LevikeSzaboLevikeSzabo USMember


I hope that on this forum I will get enough information about Xamarin. I intend to make some interesting applications that I would like to use on multiple platforms. Therefore I started to read many articles about one of the best solutions or "THE BEST" solution to make cross-platform applications.

The HTML5 + CSS it's not the solution I want, therefore what I found most interesting are Xamarin products and Remobjects Oxygene products. I have to admit that each one has it's strength, each one has pros and cons. But here I would find more about Xamarin and what will be it's future, meaning I don't want to invest money and time to learn and use something that in a few years will disappear. The partnership between Xamarin and Microsoft looks promising. Anyway I have some problems regarding Xamarin compared to Oxygene.

A friend, let me try (on a remote computer) the Xamarin product that he bought and I become very sad when generating a simple Hello World application for Android that generated a 3 MB app (in release mode) compared to Oxygene that's only a few KB. Than I tried the JetBoy app and it grew up to more than 9 MB compared to 1.5 MB on Oxygene. Using your products to make my app, that has multiple plugins will reach to an enormous file size. The second problem would be the apps starting time that's quite long compared to the same Oxygene generated app. Will these change or not - maybe I'm doing something wrong? I have to admit that after the app started it worked as intended.

Another issue is related to the price. To have the chance of deploying apps on multiple platforms I would have to pay a big amount of money (~ $3000) for each developer compared to Oxygene price ($699). Will this change in nearest future? I know that you work hard to make it work and you have to be rewarded for that, but with that amount of money I would pay for Xamarin products for one developer I could buy 4 copies of Oxygene, for 4 developers. OK, I know, code reuse would be better in case of Xamarin compared to Oxygene, meaning more work for developers.

Another issue would be related to how fast can you make updates for a new OS version (like Android or iOS). Will I have to wait a longer period of time to have all the bindings done?

I want to know how much can I rely on your products. I have to choose between Xamarin and Oxygene in such a way that I would not regret.

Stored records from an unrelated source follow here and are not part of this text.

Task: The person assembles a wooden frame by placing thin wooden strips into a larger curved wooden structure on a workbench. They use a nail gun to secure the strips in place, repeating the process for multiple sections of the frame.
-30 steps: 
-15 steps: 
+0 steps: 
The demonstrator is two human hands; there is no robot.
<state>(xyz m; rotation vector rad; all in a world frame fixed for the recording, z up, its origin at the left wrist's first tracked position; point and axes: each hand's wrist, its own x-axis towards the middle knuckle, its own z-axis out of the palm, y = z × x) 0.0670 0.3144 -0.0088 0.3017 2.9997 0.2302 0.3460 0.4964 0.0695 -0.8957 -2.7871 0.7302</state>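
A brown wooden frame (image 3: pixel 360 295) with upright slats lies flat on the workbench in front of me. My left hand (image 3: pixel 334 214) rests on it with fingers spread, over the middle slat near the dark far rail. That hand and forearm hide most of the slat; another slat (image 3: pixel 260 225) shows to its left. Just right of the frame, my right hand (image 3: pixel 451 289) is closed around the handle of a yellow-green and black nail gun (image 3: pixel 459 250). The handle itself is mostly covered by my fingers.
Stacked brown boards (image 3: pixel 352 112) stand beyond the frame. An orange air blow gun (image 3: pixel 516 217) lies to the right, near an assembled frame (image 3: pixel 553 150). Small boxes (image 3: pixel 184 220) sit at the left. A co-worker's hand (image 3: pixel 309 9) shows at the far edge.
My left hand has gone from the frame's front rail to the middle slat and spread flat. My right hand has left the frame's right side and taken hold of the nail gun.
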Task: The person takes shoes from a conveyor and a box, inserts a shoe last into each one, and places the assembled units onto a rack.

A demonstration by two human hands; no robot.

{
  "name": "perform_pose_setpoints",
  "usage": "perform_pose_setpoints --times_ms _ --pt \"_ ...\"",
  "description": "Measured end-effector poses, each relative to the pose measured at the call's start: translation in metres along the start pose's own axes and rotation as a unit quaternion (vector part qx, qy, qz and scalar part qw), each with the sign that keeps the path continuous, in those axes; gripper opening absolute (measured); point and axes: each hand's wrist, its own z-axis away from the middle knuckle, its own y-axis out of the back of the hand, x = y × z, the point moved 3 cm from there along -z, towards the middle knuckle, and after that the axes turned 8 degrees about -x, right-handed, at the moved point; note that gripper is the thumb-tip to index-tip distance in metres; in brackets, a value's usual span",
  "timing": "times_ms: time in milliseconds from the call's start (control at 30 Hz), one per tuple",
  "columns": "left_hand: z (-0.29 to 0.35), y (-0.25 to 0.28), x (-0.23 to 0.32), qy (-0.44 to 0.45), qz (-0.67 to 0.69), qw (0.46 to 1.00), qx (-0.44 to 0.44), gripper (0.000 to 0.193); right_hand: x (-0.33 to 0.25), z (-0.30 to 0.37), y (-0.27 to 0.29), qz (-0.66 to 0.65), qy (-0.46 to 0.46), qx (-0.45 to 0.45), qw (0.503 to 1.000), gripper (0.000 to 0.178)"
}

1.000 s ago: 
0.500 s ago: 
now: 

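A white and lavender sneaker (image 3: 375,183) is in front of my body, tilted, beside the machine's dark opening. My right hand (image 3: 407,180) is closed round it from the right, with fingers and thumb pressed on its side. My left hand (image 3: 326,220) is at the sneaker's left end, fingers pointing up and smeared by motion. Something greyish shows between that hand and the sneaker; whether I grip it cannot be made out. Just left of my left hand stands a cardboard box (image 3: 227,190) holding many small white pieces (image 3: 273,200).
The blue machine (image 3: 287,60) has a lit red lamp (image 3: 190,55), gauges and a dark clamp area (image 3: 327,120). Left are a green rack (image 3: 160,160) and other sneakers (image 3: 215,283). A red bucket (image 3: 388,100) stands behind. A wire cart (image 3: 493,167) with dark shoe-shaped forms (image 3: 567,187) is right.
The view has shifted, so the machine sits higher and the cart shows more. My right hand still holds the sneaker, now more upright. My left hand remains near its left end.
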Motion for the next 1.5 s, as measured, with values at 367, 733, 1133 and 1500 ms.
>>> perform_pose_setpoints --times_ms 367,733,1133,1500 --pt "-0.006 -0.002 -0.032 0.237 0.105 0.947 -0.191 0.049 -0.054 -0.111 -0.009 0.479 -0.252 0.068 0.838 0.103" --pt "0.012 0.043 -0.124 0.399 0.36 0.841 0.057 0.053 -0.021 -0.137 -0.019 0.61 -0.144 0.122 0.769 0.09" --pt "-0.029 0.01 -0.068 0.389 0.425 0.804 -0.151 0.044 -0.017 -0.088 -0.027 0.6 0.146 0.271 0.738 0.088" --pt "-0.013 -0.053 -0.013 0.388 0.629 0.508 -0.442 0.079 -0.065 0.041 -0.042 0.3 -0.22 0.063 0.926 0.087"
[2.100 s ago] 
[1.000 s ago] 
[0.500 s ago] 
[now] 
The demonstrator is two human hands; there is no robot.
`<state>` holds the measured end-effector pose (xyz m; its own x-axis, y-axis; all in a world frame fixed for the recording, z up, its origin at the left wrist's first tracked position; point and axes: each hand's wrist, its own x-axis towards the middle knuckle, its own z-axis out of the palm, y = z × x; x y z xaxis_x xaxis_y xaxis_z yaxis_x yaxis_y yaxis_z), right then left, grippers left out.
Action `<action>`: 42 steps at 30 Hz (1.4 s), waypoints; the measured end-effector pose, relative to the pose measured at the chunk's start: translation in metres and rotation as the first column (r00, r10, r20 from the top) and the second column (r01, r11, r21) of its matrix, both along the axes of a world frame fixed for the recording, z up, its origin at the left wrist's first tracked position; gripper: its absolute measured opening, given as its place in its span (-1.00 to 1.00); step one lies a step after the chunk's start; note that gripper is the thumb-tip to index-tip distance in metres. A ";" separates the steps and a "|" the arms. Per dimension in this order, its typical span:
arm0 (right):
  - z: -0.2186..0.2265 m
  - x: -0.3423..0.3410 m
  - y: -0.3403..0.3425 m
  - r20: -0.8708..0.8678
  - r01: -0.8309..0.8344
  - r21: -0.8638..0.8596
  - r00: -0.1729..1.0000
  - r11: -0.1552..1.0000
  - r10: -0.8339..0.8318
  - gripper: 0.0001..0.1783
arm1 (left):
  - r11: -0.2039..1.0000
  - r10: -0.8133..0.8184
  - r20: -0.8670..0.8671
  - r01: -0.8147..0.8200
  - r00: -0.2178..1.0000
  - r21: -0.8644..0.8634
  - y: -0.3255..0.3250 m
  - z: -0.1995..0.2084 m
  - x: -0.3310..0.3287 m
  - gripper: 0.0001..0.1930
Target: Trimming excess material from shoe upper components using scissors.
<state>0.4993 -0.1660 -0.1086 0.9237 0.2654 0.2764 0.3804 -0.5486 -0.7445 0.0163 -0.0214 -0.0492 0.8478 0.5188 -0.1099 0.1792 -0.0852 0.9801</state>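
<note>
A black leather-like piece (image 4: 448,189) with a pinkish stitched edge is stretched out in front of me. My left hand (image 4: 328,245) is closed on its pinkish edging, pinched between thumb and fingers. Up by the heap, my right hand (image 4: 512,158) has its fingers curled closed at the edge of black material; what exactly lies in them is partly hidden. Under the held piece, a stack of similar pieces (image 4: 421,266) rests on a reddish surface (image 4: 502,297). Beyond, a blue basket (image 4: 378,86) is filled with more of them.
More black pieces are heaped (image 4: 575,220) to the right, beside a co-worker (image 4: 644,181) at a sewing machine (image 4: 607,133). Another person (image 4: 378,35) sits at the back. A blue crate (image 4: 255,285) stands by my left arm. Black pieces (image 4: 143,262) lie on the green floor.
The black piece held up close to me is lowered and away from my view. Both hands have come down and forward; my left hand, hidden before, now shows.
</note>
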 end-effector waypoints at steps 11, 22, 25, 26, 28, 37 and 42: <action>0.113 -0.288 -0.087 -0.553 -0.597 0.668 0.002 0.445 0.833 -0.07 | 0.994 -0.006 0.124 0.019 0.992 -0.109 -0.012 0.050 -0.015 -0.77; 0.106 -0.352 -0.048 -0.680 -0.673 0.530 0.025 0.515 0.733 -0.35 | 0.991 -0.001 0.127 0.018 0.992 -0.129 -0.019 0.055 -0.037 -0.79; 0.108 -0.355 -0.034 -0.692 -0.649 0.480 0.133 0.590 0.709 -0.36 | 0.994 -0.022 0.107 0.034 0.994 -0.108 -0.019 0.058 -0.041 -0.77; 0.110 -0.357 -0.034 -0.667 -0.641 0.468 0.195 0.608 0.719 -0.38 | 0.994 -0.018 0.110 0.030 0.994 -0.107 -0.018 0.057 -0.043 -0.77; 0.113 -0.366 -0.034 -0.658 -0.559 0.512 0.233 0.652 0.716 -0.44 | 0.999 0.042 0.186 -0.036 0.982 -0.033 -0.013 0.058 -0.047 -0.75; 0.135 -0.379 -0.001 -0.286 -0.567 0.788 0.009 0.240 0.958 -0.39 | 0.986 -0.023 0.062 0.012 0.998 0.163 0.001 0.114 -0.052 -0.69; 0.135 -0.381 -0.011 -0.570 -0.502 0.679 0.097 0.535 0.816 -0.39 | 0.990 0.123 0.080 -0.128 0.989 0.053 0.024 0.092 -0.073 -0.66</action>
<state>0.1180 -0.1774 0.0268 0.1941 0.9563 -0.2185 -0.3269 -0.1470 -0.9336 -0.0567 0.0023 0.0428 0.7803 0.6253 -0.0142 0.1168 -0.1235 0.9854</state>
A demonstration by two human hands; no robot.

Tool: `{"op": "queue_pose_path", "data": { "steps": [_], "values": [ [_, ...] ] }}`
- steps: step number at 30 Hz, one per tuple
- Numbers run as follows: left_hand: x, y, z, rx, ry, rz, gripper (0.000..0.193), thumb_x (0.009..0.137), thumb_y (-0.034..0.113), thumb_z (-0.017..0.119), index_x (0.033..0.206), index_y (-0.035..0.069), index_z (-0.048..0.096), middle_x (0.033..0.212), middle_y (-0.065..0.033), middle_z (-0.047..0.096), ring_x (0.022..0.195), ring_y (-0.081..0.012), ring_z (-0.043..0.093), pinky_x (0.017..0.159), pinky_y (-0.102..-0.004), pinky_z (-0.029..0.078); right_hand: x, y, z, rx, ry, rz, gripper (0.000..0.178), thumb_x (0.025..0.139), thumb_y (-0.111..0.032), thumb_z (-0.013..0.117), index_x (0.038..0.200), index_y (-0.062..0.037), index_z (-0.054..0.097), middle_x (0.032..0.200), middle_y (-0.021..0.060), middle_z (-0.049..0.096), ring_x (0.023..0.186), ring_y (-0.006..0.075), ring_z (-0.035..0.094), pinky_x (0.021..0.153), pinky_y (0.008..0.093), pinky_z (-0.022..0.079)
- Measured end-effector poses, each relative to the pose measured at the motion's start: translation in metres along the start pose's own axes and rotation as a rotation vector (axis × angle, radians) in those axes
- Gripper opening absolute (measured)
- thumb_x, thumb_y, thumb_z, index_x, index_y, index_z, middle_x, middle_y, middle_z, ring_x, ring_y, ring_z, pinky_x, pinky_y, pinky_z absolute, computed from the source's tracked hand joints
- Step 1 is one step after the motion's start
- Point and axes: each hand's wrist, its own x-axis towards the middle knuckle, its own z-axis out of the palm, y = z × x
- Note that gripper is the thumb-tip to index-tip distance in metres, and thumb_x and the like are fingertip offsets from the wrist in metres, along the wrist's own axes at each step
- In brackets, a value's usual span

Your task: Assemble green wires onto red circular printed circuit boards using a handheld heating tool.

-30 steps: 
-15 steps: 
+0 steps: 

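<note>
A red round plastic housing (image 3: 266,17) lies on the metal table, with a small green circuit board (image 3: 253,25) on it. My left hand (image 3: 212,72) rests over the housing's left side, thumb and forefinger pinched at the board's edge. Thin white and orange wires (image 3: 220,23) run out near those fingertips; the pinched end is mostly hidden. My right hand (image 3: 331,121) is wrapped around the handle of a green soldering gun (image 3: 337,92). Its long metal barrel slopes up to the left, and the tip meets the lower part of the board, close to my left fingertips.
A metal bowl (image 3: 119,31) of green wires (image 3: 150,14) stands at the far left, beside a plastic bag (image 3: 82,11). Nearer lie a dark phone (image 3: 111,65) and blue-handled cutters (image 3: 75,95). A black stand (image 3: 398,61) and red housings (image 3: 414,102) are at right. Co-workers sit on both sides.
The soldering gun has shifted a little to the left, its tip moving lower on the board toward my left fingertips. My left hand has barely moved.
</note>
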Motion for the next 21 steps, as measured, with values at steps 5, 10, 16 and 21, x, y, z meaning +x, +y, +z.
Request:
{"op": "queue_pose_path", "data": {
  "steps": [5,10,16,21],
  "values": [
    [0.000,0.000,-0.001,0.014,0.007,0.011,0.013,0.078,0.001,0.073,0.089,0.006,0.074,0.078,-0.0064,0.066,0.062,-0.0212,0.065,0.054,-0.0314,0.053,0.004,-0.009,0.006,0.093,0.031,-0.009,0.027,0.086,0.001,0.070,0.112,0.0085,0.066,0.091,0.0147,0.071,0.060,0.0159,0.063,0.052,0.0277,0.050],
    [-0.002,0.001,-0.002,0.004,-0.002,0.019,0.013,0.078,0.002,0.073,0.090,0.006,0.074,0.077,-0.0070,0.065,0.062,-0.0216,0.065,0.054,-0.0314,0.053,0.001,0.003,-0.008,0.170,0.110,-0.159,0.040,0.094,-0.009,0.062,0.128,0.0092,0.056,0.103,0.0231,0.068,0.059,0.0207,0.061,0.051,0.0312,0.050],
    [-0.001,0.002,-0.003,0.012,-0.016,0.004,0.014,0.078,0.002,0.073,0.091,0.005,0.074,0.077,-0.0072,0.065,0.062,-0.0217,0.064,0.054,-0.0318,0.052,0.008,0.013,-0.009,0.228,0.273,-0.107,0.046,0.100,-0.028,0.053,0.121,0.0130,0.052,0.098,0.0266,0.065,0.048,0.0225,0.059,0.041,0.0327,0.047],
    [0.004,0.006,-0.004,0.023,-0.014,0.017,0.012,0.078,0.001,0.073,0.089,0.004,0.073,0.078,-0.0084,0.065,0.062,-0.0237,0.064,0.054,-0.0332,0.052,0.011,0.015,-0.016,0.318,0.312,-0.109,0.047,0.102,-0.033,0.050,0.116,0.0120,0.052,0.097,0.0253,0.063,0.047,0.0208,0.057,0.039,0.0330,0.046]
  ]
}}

So please help me with extra information about Xamarin that would let me choose the best solution.

Thank you very much.



  • JonathanPryorJonathanPryor USXamarin Team Xamurai

    Note: I haven't used Oxygene, and I'm a Xamarin employee, so I'm not unbiased. ;-)

    I become very sad when generating a simple Hello World application for Android that generated a 3 MB app (in release mode) compared to Oxygene that's only a few KB. Than I tried the JetBoy app and it grew up to more than 9 MB compared to 1.5 MB on Oxygene.

    Knowing nothing of Oxygene, I'm going to guess that it's actually generating Java bytecode or Dalvik bytecode, and has no/minimal additional runtime dependencies.

    Xamarin.Android and Xamarin.iOS, meanwhile, make it possible to reuse pre-existing .NET code. This has potentially large runtime dependencies, from additional (non-platform native but portable) class libraries (WebRequest, etc.) to runtime dependencies (JIT with full generics support, GC, etc.).

    These additional Xamarin dependencies are not small -- though the linker helps -- but they're not large either. 9MB is, all things considered, fairly tiny compared to the several GB that mobile devices provide these days, and if you're writing anything with large "resources" -- videos, images, etc., like a game -- then the Xamarin "overhead" can drop significantly.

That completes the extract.